Avenida de la Constitución de Sevilla. FOTO: LUZ MARÍA CASTROLa Sevilla posterior al estado de alarma ha dejado de ser un destino habitual para los extranjeros y se ha convertido en un reclamo para los sevillanos. Ahora, las cada vez más numerosas terrazas, las ocupan familias de la ciudad que meriendan tranquilamente y ya no tienen que disputarse esas mesas con guiris que buscan cenar a las 7 de la tarde. En la calle Arfe, las escasas salidas de tono a modo de gritos en mitad de las noches de fin de semana, han pasado a ser completamente locales, y al menos ahora comprendemos los exabruptos. Los restaurantes de la entrada a Sierpes por la Plaza de San Francisco, que eran territorio foráneo cien por cien, son copados por sevillanísimas familias con madres que llevan bolsos de Purificación García y padres con jersey de Spagnolo. Y ojo, ya no habrá que dar el nombre en La Brunilda y volver dos horas después, cuando te toque mesa porque delante de ti hubiese un montón de gente de idiomas y culturas distintas que solo tienen en común echarle un vistazo a TripAdvisor antes de elegir sitio para comer.
Plaza de San Francisco de Sevilla. FOTO: LUZ MARÍA CASTROPero la Sevilla vaciada no son todo pros para los sevillanos, y no me refiero a la evidente repercusión en los empleos del sector hostelero de la ciudad. Zonas como la Alfalfa y la calle Pérez Galdós, que tanto ruido (nunca mejor dicho) levantaron en su día, cobraban vida propia los jueves y viernes noche gracias, sobre todo, a los estudiantes extranjeros. Es innegable obviar el resurgir de decenas de pequeñas bodegas y bares típicos escondidos entre las callejuelas del centro gracias a que saliesen guiris de cada bloque, de cada pequeño hotel urbano, de cualquier parte entre el Arco de la Macarena y el Hotel Alfonso XIII, entre la Puerta de la Carne y el Paseo Colón. Puede ser algo relacionado con el síndrome de Estocolmo, pero casi formaba parte del paisaje de la ciudad pasear por la calle Placentines y pararte para que una alemana acabase la foto.
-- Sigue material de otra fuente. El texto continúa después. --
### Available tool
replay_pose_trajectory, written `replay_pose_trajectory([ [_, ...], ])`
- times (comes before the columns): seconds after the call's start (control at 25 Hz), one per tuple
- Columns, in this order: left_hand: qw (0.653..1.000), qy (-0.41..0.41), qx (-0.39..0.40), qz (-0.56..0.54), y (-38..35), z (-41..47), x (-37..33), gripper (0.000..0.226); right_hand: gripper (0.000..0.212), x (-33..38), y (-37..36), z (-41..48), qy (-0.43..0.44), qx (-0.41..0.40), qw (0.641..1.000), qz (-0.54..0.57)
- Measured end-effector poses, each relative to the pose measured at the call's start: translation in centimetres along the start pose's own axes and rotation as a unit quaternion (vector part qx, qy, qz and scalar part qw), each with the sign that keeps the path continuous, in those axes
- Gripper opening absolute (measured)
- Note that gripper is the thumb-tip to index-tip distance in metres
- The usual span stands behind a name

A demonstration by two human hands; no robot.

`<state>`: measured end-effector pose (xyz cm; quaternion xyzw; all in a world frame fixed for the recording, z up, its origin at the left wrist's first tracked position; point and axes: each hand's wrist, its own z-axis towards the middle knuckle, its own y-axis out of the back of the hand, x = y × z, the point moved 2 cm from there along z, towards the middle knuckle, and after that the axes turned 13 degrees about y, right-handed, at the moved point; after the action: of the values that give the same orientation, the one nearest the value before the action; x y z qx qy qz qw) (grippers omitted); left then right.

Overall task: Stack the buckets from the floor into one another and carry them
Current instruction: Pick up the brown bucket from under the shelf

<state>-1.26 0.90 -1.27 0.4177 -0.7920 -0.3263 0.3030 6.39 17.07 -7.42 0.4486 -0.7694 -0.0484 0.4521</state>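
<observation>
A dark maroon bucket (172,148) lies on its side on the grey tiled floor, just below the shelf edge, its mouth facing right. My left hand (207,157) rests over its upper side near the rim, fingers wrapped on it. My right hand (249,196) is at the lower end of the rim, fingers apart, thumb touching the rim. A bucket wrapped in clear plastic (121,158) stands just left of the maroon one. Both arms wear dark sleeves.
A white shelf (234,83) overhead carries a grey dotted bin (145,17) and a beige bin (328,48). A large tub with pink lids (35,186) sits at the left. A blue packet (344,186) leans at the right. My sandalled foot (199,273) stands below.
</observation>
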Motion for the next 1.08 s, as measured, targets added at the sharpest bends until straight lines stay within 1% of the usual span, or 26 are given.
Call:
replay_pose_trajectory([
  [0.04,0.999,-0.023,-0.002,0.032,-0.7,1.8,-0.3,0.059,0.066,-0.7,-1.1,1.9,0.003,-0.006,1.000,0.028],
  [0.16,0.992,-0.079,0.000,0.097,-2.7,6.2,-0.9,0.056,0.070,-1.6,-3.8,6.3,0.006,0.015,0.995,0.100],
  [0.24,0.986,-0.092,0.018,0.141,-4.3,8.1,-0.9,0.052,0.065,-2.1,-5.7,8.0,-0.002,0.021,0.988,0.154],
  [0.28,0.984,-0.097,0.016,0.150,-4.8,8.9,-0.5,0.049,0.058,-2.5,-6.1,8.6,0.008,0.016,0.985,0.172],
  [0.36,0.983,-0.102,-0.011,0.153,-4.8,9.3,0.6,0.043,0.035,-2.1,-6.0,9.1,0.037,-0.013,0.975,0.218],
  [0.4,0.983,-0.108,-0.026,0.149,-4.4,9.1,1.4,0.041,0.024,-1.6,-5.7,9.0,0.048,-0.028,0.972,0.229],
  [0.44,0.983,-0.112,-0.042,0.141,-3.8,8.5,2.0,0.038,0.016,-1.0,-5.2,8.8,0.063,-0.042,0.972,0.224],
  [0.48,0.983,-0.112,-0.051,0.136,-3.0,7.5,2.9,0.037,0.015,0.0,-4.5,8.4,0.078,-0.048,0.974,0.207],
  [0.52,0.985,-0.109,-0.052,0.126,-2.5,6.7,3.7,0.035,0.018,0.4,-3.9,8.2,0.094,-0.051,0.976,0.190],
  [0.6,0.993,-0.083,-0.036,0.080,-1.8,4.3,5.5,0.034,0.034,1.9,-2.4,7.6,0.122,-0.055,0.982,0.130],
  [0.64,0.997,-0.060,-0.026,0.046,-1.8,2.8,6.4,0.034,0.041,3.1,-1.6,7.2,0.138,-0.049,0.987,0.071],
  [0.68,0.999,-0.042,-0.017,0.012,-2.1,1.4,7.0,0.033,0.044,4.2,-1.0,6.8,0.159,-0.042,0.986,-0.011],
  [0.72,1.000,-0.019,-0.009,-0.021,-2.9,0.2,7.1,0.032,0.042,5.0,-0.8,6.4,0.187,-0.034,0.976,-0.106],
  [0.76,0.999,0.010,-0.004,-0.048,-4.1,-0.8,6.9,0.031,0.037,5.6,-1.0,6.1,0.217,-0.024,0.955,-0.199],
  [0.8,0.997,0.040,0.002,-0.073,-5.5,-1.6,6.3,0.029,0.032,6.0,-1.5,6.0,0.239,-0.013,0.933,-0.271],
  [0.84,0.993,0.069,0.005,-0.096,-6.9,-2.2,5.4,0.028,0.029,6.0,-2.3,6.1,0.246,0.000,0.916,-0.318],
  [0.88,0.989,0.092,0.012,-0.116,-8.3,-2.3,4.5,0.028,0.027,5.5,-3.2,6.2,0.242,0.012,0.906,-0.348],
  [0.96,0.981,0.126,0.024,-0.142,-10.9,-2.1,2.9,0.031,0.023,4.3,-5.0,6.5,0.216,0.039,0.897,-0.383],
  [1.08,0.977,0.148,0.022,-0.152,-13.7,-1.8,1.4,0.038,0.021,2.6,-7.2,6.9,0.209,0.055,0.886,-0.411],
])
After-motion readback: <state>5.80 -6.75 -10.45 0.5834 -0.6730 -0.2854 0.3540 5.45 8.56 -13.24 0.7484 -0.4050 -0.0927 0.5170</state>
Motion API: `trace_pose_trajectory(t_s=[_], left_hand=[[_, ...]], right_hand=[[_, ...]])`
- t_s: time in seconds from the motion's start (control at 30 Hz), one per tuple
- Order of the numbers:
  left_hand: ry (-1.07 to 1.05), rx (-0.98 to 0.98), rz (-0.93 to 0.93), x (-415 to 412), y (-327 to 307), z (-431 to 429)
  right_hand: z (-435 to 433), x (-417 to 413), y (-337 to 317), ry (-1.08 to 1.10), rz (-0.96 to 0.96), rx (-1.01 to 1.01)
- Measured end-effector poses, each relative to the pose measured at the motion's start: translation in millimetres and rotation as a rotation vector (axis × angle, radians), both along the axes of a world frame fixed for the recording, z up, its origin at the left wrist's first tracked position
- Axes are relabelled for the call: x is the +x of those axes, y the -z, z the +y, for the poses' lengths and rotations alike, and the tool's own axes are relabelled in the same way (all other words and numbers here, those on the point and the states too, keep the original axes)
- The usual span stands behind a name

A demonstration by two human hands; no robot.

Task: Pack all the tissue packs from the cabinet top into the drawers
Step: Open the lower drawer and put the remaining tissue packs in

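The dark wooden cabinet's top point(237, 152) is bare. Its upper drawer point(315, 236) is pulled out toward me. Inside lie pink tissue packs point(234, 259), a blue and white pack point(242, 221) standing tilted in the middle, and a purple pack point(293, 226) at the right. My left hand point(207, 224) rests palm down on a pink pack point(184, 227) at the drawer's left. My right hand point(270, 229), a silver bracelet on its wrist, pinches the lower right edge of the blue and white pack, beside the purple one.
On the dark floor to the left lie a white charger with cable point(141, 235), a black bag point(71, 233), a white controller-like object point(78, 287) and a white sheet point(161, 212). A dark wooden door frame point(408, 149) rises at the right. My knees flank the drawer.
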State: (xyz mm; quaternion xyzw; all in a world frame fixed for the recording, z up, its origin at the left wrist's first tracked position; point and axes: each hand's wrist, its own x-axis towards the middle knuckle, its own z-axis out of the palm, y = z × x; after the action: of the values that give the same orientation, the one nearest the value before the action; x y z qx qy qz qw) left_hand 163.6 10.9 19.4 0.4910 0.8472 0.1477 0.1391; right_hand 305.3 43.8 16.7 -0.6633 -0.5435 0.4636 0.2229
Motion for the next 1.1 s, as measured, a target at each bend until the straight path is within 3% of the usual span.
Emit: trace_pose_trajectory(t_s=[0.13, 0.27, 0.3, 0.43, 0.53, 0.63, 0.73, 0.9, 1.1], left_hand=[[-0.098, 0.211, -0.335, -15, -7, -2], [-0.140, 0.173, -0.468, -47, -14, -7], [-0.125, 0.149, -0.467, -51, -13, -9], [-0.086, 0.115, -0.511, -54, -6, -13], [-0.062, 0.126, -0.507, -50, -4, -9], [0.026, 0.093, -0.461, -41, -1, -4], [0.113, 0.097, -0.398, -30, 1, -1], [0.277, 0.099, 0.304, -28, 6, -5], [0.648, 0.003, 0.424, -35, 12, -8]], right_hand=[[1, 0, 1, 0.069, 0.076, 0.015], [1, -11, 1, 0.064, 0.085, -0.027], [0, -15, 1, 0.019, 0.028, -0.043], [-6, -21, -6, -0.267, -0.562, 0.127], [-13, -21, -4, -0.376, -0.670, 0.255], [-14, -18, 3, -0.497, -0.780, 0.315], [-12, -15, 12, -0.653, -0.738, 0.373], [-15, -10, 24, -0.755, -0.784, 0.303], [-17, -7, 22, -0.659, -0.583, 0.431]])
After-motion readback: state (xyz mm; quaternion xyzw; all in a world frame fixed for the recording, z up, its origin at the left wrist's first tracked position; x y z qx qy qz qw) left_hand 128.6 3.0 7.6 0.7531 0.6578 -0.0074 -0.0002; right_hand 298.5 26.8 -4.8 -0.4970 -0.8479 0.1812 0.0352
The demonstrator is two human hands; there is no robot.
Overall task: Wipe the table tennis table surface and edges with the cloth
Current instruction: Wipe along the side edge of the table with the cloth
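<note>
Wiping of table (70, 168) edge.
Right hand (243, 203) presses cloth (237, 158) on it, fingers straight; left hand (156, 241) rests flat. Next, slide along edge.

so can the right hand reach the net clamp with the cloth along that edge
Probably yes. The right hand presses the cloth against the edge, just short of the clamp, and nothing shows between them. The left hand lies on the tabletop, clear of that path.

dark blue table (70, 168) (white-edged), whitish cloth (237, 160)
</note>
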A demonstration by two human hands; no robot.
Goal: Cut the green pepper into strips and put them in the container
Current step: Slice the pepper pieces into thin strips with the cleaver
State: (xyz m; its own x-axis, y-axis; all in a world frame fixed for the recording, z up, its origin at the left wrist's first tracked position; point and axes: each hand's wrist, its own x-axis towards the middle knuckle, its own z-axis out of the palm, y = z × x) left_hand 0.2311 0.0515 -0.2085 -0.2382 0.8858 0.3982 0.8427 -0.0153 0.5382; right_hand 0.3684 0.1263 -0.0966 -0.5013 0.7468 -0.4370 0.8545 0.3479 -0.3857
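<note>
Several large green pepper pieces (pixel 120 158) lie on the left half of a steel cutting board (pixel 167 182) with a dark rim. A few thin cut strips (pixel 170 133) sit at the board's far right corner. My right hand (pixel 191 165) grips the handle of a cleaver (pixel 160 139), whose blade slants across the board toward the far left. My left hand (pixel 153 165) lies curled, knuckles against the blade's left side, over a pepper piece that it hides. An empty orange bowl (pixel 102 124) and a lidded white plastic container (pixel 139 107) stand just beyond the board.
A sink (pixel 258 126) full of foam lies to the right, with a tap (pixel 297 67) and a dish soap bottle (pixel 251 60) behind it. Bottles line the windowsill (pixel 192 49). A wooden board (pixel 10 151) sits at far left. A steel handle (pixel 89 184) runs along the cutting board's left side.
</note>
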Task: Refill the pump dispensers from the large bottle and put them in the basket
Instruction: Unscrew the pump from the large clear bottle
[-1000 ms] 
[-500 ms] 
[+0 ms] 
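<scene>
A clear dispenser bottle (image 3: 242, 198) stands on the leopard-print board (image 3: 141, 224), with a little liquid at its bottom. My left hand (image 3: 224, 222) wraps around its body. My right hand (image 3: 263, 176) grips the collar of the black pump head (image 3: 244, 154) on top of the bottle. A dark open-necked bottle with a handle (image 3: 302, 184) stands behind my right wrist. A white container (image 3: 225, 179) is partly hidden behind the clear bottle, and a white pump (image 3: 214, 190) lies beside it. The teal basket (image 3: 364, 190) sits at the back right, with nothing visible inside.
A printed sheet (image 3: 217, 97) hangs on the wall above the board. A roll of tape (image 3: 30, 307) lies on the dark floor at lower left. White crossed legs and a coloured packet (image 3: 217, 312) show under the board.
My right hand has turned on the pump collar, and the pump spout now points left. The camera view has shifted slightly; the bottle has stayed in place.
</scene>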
O tardar 25 minutos en los 500 metros desde el Patio de Banderas hasta los Jardines de Murillo porque llevabas delante a 16 chinos y un guía turístico con auriculares.
Avenida de la Constitución de Sevilla. FOTO: LUZ MARÍA CASTROUna de las calles que mejor mediría la diferencia entre el antes y el ahora es Mateos Gago, pero el Ayuntamiento la tiene en obras para que así, cuando vuelva el turismo, los veladores ocupen algo más que las aceras que ya monopolizaban. La Avenida de la Constitución es el centro del centro, y el lugar más idóneo para asomarte y comprobar que muchos aviones tienen que llegar a San Pablo y muchos AVE a Santa Justa para que la ciudad que empieza a despertarse de la pesadilla se parezca a la que trasnochaba entre turistas que pagaban la factura. Tal vez sean necesarios varios meses y hasta algún año para volver a oír las ruedas de las maletas cada dos por tres por el empedrado de las calles del casco histórico. Lo que puede ser una oportunidad para que sevillanos y el resto de andaluces se planteen ver los Alcázares o la Catedral sin esperas interminables. Para que la gente de aquí llene esas calles que antes lucían abarrotadas de turistas. Para hacer que la Sevilla vaciada deje de serlo.